▶ Task goal:
Look through the material below. Return exactly the lines from the one with "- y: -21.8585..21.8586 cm" through the one with "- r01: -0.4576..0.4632", both included.

◆ ◆ ◆ ◆ ◆ ◆ ◆

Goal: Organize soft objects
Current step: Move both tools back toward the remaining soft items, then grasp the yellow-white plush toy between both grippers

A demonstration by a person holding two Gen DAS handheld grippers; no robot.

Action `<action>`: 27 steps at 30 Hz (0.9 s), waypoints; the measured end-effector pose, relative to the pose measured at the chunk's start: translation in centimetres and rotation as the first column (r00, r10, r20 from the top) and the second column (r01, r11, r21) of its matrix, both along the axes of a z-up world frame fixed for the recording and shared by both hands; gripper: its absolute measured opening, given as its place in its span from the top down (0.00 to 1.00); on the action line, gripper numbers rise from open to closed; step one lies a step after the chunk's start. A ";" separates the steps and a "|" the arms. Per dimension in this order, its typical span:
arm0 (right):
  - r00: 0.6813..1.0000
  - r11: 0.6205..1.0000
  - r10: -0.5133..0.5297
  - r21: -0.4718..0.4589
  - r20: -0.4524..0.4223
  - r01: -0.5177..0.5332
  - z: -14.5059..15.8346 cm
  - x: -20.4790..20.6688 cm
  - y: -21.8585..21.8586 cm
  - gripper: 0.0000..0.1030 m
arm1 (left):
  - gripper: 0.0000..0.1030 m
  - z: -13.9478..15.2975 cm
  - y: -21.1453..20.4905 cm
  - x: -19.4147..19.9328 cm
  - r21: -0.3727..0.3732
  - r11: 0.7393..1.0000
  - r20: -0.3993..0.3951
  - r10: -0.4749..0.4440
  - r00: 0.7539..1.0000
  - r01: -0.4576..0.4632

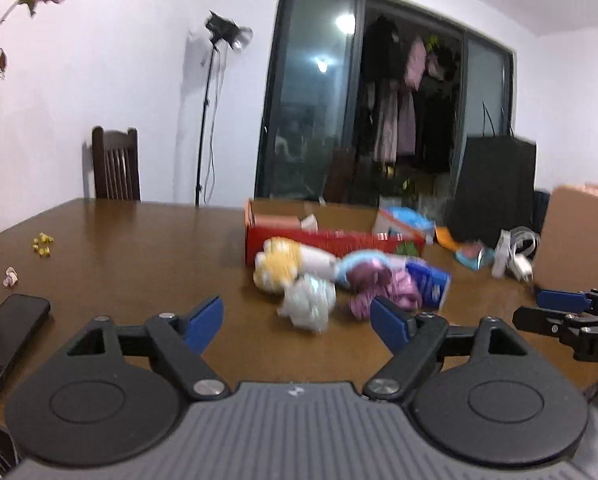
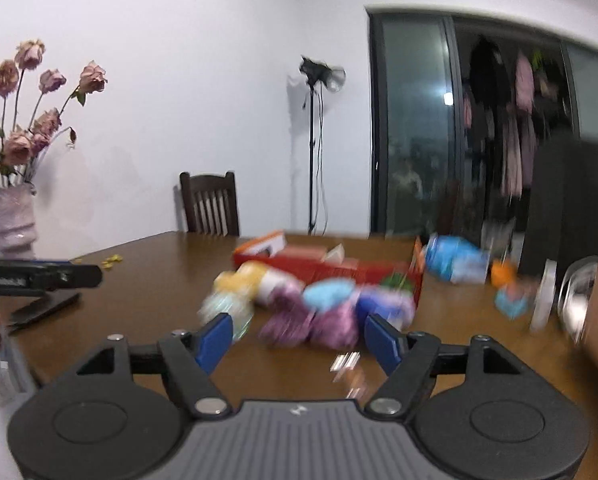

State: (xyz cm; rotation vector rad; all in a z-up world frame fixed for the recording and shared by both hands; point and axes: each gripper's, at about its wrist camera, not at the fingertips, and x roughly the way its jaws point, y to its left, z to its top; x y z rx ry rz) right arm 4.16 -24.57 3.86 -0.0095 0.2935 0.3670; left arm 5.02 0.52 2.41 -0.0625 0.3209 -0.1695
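Left tool (image 1: 297,314) nearest the lens, jaws spread wide, nothing between the blue pads; bare desk (image 1: 139,248) under it. Right tool (image 2: 299,334) likewise released and empty, showing in the left view at 3 o'clock.

Soft objects sit in a loose pile mid-desk, at 12 o'clock just ahead of both tools: pale crumpled bundle (image 1: 309,304) closest, yellow-white plush (image 1: 279,264) behind it, purple knit lump (image 1: 383,284) and a blue packet (image 1: 429,284) to the right. Red box (image 1: 331,236) lies just behind the pile, likely the bin. Views are motion-blurred, so item identities are rough.

Best approach, as I judge it: take one item each, left on the pale bundle, right on the purple lump; close on the bulk, not loose ends, and lift clear before crossing to the box.

Room: phone (image 1: 13,328) at 9 o'clock, yellow petals (image 1: 43,240) scattered at 10, vase of dried roses (image 2: 13,216), dark chair (image 1: 117,164), light stand (image 1: 211,112), glass doors with hanging clothes.
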 end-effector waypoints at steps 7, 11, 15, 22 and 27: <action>1.000 1.000 -0.020 -0.018 -0.013 0.019 -0.7 0.4 0.7 0.30 | 0.19 0.1 -0.4 0.9 -0.002 1.000 0.011 -0.010 1.000 0.010; 0.998 0.999 -0.029 0.030 -0.052 0.030 -1.6 1.9 0.6 0.31 | 0.19 -1.4 -0.9 2.1 0.024 1.000 -0.029 -0.010 1.000 0.010; 0.995 0.996 0.026 0.088 -0.100 -0.018 -2.5 4.4 1.1 0.47 | 0.19 -2.5 -0.7 5.2 0.032 0.999 -0.067 0.012 0.998 -0.010; 0.985 0.989 0.113 0.110 -0.130 -0.099 -2.0 12.2 5.0 0.68 | 0.20 -2.1 -0.2 15.3 0.055 0.998 -0.072 0.035 0.997 -0.031; 0.982 0.989 0.143 0.056 -0.121 -0.137 0.4 19.6 7.1 0.67 | 0.19 -3.6 -0.7 22.6 0.089 0.996 -0.172 0.015 0.985 0.001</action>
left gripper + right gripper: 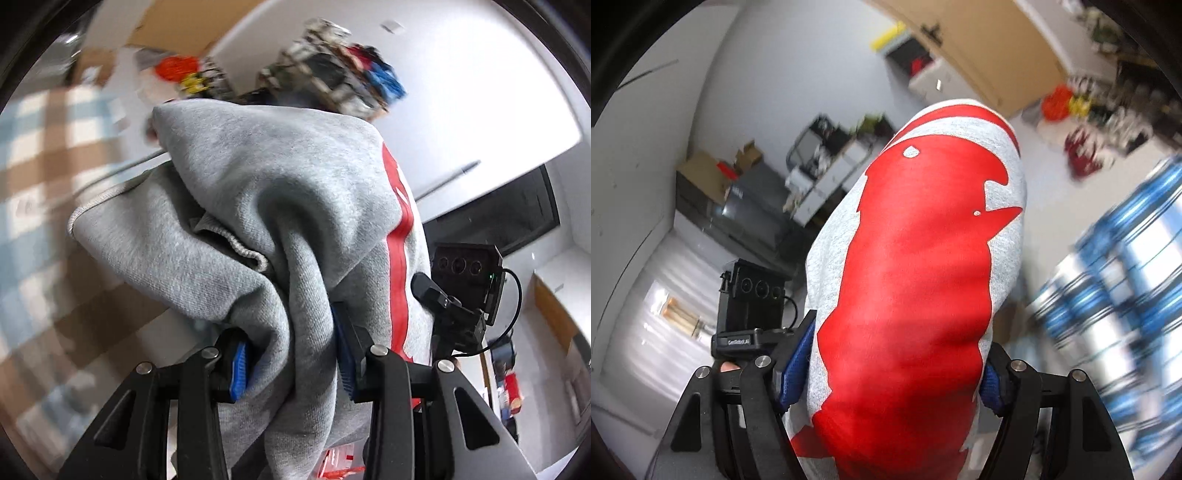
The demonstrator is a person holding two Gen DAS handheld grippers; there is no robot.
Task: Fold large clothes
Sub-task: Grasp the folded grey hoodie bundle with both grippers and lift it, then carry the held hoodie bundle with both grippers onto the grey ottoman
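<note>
Gripping a thick bunch of the grey sweatshirt [258, 206], the left gripper [291, 363] had its blue pads [239, 369] pressed into the cloth, jaws parted only by the fabric between them. The right gripper [892, 373] likewise clamped the sweatshirt's red-printed front, which bulged up between its fingers. The garment hung in the air off both tools, above the blurred checked blue cloth [1126, 277]. A ribbed cuff [243, 247] dangled loose within the bundle. Judging from such bunched holds, layers could slip out unevenly, leaving the sweatshirt twisted when laid down beside the checked cloth.
</note>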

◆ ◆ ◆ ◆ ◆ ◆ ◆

▶ Your response:
  - y: -21.8585..21.8586 cm
  - gripper: 0.0000..0.1030 m
arm1 (left):
  - gripper: 0.0000..0.1030 m
  - z: -13.9478..15.2975 cm
  - y: -21.1453..20.4905 cm
  - x: -19.4147..19.9328 cm
  - r21: -0.3727..0.3732
  - r11: 0.7393..1.0000
  - r20: -0.3993..0.3951
  - r10: -0.4749..0.4440
  - r00: 0.7539..1.0000
  - r01: -0.4576..0.4632

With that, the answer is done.